- Work instructions -
Work out the number of lines in the listing that include the string "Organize". Reply with that number alone.

• • • • •

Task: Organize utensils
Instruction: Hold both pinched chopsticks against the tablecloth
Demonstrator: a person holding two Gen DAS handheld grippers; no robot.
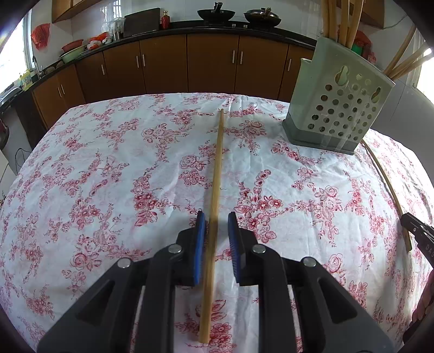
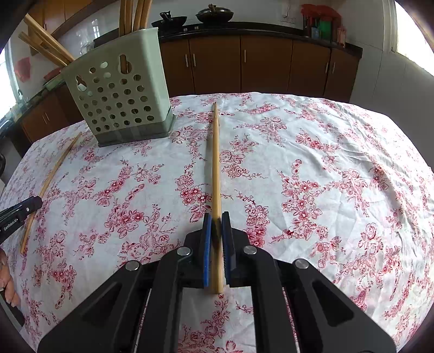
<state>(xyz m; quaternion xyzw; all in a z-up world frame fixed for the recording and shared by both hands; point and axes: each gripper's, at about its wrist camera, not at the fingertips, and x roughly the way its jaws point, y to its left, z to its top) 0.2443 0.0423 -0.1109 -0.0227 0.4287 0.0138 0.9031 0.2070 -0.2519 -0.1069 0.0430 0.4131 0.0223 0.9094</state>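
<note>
A kitchen with brown cabinets (image 1: 162, 65) under a dark counter runs along the back wall, two black woks (image 1: 216, 14) on the stove. In front stands a table covered by a white cloth with red flowers (image 1: 108, 176). A pale green holder with round holes (image 1: 341, 108) stands upright on the cloth, and several chopsticks (image 1: 343, 19) stick out of its top.

The left claw (image 1: 216, 217) has its blue pads spread a little apart. One chopstick (image 1: 217, 168) lies flat on the cloth and runs straight between those pads, away from the camera toward the far edge of the table. There is a clear gap on each side of it, so neither pad presses on it. Its near end reaches back under the claw, and its far end lies left of the holder, apart from it.

The right claw (image 2: 216, 217) is pressed together, pinching a second chopstick (image 2: 215, 163) between its blue pads. That stick points away along the fingers, its far end to the right of the holder; whether the tip touches the cloth I cannot tell. Its near end pokes out just behind the pads.

In the right wrist view the left claw shows at the left edge, with the loose chopstick lying on the cloth under its tip. A hand (image 2: 6, 282) shows at that same edge, lower down
</note>
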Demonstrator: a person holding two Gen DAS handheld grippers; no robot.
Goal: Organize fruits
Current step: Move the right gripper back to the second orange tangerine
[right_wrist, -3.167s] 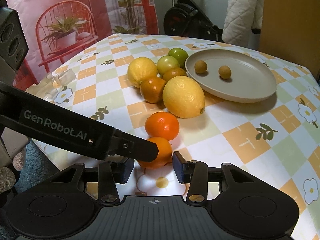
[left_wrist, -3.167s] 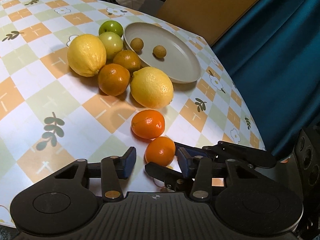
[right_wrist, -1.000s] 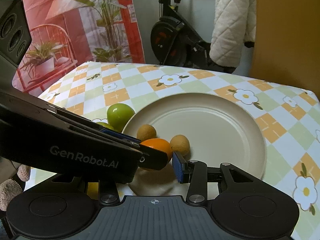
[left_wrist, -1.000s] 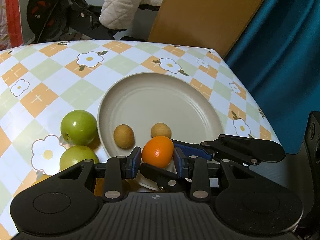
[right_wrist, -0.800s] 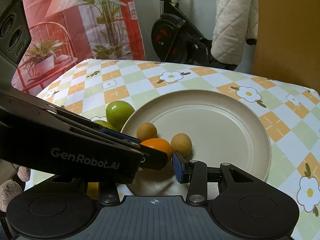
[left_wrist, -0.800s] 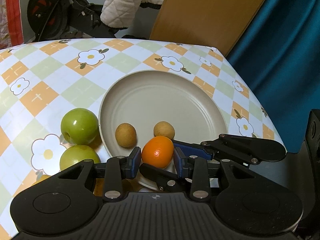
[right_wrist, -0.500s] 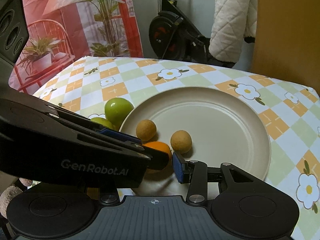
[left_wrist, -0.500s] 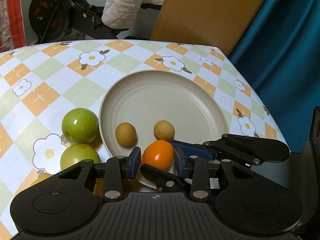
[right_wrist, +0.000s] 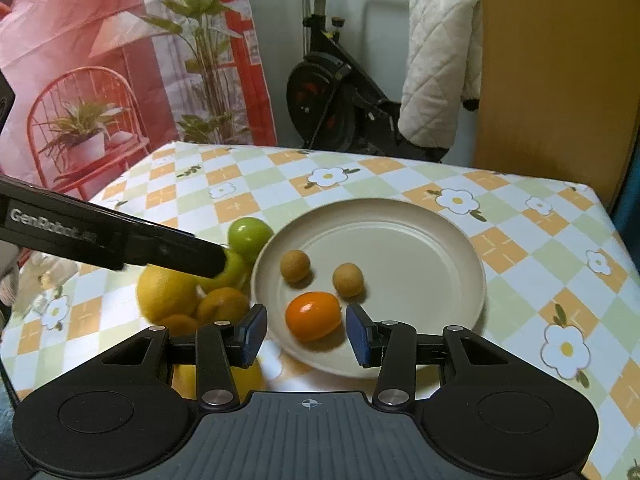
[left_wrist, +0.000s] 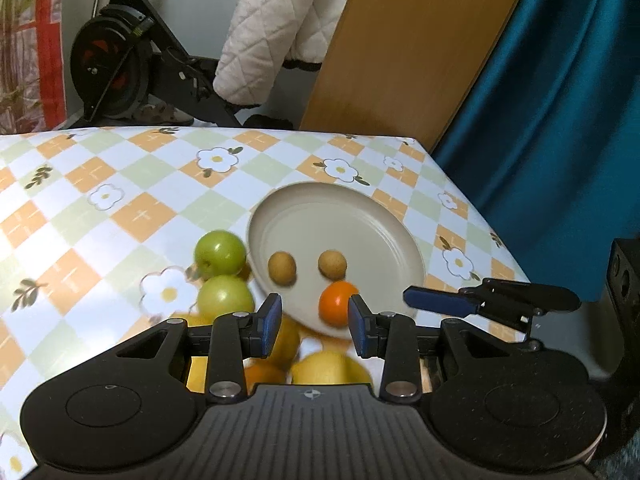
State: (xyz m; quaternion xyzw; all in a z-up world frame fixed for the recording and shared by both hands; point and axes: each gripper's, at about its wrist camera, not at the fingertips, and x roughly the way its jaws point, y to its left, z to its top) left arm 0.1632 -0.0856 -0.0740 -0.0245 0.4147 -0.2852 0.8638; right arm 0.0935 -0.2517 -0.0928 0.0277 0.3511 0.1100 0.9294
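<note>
A small orange (left_wrist: 338, 308) (right_wrist: 313, 316) lies on the near part of the beige plate (left_wrist: 400, 236) (right_wrist: 460, 248), next to two small brown round fruits (left_wrist: 282, 267) (left_wrist: 332, 264). My left gripper (left_wrist: 314, 326) hovers open just short of the plate, its pads clear of the orange. My right gripper (right_wrist: 306, 338) is open too, with the orange beyond its pads and untouched. One right finger (left_wrist: 440, 305) shows in the left wrist view. One left finger (right_wrist: 120, 240) crosses the right wrist view.
Two green apples (left_wrist: 219, 252) (left_wrist: 225, 295) sit left of the plate. Lemons (right_wrist: 166, 292) (left_wrist: 332, 370) and further oranges (right_wrist: 222, 304) lie near the table's front. Beyond the table are an exercise bike (right_wrist: 340, 112), a wooden panel (left_wrist: 400, 60) and a teal curtain (left_wrist: 560, 120).
The orange was pinched between my left pads above the plate; now it rests on the plate, free. Both grippers have drawn back and up, so the plate looks smaller.
</note>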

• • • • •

- Response to the task -
2